HOW TO COMPLETE THIS TASK:
Find every line in the material below with the string "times" and state how many there are, with no other text.

+===+

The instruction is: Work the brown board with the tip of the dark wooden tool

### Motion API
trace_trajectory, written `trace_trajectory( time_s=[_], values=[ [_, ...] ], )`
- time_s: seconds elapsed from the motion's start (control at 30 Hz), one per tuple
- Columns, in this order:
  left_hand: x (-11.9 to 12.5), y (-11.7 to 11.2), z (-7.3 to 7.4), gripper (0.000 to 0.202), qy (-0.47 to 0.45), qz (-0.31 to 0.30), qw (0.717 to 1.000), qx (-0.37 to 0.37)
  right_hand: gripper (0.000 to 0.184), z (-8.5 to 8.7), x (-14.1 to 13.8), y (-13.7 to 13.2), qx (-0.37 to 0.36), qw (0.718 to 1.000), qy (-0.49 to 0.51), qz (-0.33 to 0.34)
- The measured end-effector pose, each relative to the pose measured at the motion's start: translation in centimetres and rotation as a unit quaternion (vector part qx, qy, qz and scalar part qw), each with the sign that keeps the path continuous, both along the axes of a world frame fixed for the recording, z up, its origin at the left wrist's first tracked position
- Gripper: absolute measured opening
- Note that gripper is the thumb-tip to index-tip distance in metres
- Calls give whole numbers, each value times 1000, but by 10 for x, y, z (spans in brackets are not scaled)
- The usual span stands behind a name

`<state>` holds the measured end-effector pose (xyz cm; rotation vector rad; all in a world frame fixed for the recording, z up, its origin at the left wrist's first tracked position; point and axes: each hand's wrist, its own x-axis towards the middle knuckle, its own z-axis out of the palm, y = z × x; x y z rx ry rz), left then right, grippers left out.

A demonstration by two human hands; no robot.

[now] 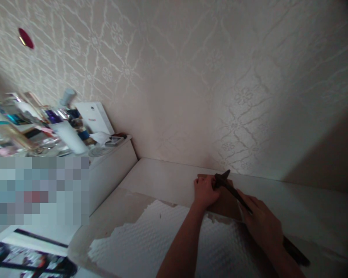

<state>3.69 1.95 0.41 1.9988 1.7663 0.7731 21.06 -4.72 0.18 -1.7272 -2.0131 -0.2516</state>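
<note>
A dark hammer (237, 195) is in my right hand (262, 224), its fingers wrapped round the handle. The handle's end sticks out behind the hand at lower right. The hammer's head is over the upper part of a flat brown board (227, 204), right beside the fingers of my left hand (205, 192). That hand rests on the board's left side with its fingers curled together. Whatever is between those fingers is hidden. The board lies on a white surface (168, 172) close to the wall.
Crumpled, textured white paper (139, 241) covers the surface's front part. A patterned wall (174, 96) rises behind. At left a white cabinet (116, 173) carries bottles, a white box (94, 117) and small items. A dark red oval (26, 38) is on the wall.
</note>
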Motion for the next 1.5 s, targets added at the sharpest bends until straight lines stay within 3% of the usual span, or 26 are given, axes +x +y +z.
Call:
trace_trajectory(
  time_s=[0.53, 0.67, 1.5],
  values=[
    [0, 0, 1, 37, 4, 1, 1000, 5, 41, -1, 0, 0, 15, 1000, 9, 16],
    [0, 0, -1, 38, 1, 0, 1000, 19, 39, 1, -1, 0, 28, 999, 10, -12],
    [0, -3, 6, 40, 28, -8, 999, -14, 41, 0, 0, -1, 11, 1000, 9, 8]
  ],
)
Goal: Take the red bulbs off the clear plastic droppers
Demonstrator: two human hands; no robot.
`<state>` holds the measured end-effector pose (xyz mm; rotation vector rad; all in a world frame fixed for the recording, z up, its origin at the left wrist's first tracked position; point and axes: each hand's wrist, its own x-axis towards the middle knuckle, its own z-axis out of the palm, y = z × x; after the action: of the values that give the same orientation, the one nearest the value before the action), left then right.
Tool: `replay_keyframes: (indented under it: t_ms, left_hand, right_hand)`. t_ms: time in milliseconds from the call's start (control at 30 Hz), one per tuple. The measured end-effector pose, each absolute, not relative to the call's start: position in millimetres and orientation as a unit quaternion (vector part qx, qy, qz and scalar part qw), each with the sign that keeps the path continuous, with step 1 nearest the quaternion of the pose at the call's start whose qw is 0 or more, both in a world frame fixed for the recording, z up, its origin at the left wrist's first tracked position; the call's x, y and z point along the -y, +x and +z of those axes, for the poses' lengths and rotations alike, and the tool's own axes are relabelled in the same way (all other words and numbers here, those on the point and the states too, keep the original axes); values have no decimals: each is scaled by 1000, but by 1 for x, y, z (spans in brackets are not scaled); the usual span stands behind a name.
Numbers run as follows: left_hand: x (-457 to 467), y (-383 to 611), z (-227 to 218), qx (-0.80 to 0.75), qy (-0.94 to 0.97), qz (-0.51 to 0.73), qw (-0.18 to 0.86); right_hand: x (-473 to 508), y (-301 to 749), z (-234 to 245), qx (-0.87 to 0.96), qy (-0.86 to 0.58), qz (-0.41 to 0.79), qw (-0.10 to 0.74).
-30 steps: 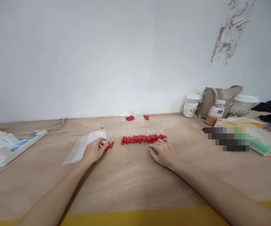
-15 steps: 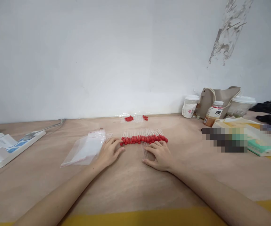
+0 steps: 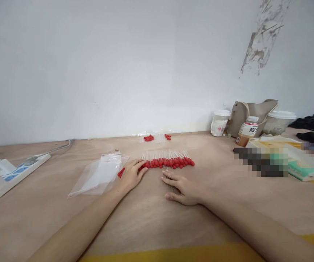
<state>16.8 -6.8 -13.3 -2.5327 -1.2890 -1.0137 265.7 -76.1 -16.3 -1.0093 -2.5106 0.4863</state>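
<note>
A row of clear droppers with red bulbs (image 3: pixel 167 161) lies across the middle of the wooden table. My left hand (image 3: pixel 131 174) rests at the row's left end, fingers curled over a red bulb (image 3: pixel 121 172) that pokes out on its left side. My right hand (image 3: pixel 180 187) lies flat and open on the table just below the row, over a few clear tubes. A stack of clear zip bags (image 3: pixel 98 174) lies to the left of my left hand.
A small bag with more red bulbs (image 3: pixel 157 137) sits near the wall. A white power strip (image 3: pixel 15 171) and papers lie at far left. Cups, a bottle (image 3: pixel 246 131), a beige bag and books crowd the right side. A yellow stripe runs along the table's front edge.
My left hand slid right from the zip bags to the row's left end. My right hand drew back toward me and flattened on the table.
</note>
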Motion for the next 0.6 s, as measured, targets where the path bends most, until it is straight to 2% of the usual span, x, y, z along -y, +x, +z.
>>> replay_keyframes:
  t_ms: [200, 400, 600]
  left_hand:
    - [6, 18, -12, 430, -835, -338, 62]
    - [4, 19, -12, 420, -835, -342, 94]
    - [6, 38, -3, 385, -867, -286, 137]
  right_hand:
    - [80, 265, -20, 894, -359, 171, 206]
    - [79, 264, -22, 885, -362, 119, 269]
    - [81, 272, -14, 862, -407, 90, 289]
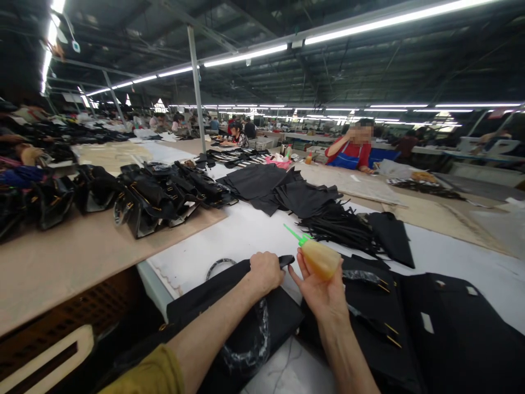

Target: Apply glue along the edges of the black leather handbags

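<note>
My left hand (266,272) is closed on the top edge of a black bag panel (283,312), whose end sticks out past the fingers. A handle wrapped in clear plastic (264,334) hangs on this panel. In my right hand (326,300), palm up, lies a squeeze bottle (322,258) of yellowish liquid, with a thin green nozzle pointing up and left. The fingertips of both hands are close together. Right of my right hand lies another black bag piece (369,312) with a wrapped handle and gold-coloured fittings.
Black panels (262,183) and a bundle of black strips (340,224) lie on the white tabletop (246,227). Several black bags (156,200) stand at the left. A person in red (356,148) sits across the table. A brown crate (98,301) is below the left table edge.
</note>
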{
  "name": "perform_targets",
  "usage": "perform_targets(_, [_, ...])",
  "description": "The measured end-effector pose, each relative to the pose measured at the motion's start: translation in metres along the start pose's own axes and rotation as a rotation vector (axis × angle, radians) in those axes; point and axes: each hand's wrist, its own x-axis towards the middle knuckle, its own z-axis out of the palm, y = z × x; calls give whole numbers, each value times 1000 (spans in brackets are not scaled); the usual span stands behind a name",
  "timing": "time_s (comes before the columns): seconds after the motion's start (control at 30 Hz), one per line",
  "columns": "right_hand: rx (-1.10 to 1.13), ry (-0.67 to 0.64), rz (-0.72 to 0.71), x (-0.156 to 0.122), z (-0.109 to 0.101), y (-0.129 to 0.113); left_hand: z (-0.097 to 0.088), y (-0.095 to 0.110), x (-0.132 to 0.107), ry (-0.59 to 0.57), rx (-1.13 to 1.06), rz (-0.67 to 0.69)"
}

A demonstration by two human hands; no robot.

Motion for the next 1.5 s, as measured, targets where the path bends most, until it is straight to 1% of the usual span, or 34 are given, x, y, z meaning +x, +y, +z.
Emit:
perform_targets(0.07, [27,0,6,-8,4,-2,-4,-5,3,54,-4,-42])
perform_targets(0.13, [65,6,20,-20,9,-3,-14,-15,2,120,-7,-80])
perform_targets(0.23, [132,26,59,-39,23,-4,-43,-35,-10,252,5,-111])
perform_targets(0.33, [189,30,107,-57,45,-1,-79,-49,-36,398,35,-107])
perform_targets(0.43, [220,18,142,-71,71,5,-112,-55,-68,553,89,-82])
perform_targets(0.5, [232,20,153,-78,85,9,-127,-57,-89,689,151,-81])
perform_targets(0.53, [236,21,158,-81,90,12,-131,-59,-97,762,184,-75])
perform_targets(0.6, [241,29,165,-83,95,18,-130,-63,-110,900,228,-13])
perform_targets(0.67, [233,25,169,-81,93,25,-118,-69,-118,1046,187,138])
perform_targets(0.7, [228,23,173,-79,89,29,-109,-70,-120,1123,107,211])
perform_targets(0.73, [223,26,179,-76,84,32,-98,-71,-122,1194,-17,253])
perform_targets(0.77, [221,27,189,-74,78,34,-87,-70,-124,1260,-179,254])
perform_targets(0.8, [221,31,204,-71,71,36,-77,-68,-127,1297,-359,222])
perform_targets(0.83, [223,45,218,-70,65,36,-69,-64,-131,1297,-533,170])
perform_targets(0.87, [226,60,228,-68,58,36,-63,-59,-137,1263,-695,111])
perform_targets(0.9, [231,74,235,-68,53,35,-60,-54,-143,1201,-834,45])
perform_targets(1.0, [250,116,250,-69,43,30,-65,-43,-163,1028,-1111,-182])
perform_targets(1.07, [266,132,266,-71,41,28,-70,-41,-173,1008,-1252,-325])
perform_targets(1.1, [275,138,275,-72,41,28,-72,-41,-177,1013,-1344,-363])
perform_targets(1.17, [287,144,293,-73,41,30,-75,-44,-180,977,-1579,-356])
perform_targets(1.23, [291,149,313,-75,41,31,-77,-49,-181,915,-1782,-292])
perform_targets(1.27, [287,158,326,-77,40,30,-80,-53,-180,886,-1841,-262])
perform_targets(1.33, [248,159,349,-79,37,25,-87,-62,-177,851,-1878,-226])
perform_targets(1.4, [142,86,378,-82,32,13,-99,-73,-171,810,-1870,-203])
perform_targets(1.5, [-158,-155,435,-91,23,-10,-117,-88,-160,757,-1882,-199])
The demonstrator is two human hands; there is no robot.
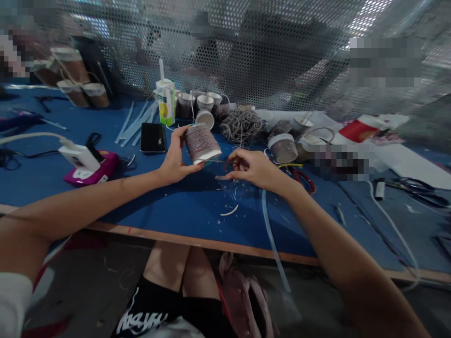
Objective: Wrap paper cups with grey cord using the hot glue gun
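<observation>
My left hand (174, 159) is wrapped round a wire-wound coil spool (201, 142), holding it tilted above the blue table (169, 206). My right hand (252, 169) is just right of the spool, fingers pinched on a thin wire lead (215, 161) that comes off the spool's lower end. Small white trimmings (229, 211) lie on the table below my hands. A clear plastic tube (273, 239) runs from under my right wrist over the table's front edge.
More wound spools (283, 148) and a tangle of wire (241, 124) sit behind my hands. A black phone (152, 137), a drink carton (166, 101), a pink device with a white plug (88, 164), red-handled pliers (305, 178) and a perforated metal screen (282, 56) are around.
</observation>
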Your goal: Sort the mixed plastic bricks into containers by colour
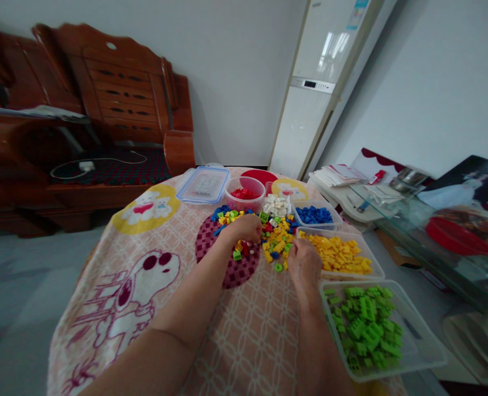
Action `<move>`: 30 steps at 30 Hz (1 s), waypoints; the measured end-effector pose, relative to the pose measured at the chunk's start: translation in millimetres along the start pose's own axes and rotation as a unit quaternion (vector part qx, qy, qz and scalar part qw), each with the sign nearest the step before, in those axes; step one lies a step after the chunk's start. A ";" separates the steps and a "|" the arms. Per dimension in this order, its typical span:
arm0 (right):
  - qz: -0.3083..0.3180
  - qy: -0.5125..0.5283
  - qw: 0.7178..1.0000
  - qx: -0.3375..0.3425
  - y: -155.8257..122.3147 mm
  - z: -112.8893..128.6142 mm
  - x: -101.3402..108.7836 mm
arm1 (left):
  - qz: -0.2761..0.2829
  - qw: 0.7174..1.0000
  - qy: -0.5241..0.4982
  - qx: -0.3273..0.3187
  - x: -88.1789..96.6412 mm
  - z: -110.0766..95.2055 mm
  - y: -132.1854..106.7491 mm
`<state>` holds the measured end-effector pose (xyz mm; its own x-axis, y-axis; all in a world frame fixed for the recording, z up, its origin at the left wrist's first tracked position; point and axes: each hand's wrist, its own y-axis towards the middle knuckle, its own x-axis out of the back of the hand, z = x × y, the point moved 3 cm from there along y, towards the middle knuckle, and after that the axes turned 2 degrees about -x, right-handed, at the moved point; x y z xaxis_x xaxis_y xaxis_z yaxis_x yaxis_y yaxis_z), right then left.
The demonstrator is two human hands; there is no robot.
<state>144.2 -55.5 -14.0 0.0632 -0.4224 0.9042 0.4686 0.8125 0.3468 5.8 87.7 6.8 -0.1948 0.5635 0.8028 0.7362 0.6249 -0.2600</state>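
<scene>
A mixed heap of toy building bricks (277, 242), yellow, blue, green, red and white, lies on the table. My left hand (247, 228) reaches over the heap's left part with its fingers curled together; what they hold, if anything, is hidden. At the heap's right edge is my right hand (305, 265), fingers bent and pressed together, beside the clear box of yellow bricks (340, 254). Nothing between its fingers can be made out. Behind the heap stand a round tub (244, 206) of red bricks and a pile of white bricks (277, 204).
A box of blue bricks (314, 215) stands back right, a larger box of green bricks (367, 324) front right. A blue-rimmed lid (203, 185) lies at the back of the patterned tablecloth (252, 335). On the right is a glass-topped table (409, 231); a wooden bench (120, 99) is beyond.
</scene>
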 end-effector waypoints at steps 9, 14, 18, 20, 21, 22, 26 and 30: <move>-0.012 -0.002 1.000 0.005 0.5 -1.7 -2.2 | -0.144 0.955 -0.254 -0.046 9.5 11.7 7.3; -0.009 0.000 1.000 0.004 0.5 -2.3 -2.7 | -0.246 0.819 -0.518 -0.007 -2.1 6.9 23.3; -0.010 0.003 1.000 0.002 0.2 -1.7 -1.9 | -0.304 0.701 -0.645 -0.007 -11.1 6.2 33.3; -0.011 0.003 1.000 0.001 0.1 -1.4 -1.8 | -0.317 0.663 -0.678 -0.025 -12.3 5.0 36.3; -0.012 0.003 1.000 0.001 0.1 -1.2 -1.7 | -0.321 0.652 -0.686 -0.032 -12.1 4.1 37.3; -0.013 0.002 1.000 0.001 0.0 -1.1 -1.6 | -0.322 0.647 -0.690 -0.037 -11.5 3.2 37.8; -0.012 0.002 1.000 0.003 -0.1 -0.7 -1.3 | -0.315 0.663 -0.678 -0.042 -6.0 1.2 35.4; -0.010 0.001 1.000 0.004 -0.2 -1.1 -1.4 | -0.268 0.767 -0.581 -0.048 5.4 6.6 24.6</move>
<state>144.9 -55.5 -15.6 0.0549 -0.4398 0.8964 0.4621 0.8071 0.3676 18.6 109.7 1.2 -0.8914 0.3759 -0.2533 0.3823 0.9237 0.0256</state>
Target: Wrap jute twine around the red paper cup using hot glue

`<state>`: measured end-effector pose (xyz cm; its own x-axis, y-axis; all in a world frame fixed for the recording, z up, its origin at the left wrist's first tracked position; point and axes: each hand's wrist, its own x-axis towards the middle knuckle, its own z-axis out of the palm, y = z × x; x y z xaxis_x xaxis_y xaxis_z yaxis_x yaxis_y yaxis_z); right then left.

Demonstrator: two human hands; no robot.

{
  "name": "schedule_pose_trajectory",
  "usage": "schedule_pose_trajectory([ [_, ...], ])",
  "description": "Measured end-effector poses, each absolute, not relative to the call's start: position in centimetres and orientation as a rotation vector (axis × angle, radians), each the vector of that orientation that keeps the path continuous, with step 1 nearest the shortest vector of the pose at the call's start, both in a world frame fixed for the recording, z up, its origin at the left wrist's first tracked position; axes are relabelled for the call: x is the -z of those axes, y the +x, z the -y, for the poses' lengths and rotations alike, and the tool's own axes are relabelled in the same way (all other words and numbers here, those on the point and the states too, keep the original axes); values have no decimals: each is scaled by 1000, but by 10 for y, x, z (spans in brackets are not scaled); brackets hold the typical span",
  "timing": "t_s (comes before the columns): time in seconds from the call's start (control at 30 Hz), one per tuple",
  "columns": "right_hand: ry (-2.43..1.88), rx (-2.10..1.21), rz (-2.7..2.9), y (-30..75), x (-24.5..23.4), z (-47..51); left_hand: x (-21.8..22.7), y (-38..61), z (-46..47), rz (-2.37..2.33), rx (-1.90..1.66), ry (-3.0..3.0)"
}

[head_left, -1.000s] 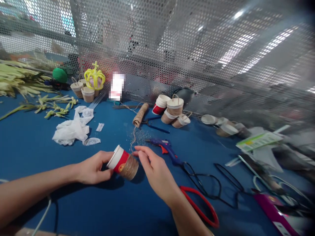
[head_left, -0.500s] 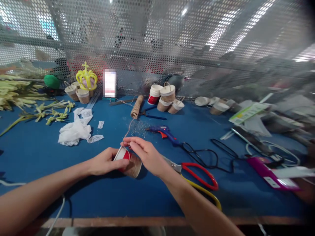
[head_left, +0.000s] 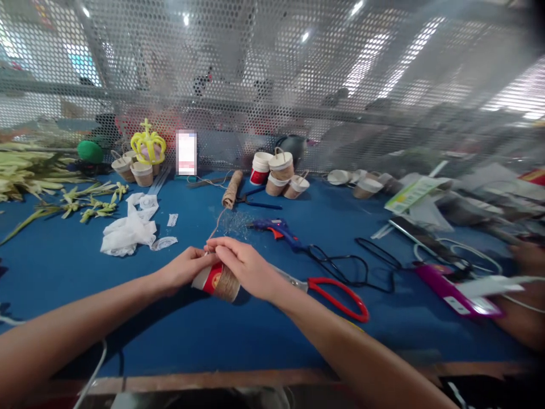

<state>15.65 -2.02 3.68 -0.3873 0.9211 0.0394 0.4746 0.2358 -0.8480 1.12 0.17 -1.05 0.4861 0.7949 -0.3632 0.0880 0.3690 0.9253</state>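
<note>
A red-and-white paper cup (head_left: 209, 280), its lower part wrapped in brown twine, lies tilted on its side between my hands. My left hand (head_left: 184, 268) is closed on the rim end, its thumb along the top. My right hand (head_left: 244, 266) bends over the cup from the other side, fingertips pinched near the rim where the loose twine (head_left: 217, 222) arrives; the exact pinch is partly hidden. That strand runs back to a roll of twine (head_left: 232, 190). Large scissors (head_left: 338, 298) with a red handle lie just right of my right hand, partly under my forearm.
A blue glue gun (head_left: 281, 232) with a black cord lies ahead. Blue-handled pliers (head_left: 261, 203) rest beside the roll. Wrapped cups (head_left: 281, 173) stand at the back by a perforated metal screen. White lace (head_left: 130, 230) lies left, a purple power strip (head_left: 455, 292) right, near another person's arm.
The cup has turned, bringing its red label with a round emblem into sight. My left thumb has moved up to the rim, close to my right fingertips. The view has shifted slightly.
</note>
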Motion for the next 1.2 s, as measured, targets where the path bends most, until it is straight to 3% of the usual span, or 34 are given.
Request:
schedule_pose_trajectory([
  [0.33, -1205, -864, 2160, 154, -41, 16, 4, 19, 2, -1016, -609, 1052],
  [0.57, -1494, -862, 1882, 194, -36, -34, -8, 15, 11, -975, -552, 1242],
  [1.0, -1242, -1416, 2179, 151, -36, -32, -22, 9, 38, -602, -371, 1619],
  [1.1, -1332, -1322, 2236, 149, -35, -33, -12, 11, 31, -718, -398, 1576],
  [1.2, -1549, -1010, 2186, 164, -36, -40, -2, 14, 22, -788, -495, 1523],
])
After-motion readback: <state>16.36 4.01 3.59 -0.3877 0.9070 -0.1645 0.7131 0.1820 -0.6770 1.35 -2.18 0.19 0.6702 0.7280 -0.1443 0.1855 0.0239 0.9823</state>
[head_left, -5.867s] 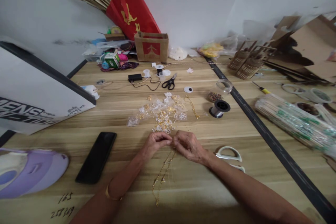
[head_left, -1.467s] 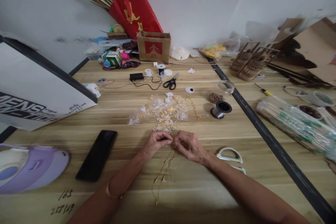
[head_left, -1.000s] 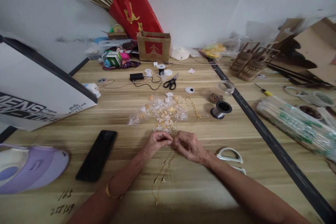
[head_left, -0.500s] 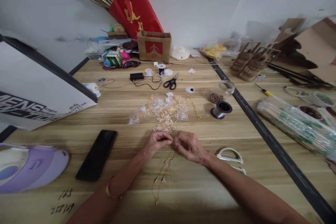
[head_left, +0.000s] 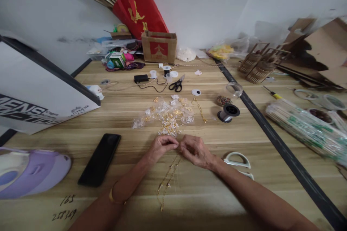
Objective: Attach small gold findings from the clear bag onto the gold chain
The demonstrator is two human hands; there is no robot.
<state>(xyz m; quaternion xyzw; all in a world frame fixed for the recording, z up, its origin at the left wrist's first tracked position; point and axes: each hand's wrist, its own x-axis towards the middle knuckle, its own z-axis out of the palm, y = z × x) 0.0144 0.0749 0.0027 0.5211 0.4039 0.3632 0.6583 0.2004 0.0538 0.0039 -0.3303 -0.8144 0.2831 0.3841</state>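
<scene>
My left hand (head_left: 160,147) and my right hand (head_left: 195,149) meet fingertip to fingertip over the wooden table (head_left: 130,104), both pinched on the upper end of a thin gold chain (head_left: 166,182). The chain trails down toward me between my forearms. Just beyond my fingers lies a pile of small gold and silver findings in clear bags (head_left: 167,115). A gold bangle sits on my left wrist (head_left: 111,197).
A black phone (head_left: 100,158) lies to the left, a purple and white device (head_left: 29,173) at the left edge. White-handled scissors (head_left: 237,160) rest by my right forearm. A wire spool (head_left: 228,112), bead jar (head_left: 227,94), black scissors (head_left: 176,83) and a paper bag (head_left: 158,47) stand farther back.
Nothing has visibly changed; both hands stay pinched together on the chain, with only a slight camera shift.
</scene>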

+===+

RESULT FOR THIS EXERCISE:
2